Sexistische WerbungFleisch und Kurven gehören nicht zusammen

Wer mit nackter Haut für Fleisch wirbt, ist ein Sexist. Dies sagt die Lauterkeitskommission. Der gerügte Metzger findet dies absurd. Für Terre des Femmes dagegen wäre ein Boykott angebracht.

von
Lorenz Hanselmann

Die Beine einer Frau, die in den Händen ein Fleischermesser und ein saftiges Stück Fleisch hält: Mit diesem Sujet auf einem Lieferwagen wirbt die Zürcher Metzgerei Keller für Würste, Filets und Co. Der Slogan dazu: «Best meat in town» – das beste Fleisch der Stadt. Einer Privatperson war dies zu anzüglich. Sie klagte bei der Schweizerischen Lauterkeitskommission (SLK), die nun ein deutliches Urteil fällte: Die Werbung sei sexistisch, weil nackte Beine mit Fleisch nichts zu tun hätten. «Zudem verletzt sie die Würde der Frau, indem der Slogan das Model auf ein Objekt der Begierde und der ‹Fleischeslust›» reduziert», so SLK-Sprecher Piero Schäfer.

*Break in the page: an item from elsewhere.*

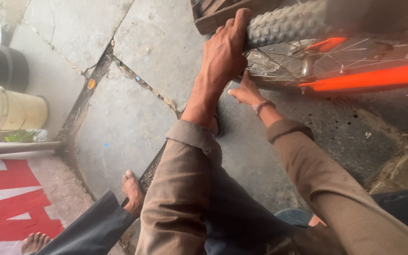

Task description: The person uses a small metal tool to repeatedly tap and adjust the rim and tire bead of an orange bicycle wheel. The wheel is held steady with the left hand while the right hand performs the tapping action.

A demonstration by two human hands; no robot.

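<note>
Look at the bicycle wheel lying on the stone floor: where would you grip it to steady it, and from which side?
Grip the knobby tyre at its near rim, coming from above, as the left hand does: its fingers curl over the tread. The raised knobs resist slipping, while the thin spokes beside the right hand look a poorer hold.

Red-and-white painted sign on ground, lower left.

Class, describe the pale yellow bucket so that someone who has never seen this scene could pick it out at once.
Start at the grey cracked stone floor and follow it to the far left edge. There the pale yellow plastic bucket lies tipped on its side, open mouth facing left. Unlike the black cylindrical drum just above it, it is light-coloured and smaller.
</note>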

Metzgermeister Urs Keller kann den Entscheid nicht fassen: «Das ist absurd. Wir wollten nur etwas Modernes machen, statt mit einem toten Tier zu werben.» Keiner seiner 60 Mitarbeiter habe die Werbung für sexistisch gehalten, auch das Model nicht. «Niemand hatte zweideutige Gedanken. Offenbar haben andere Leute aber sehr viel Fantasie», so Keller. Er hat nun zwar den Slogan vom Auto entfernt, doch das Sujet fährt weiter durch Zürich.

Für Terre des Femmes Schweiz reicht dies nicht. «Die Werbung ist auch ohne Worte unmissverständlich: Die Frau wird durch die klischierte Aufmachung einer Sexarbeiterin so käuflich wie das Tierfleisch», sagt Co-Geschäftsleiterin Natalie Trummer. Einen Spielraum für Toleranz sieht sie hier nicht: «Ich persönlich würde die Metzgerei boykottieren.»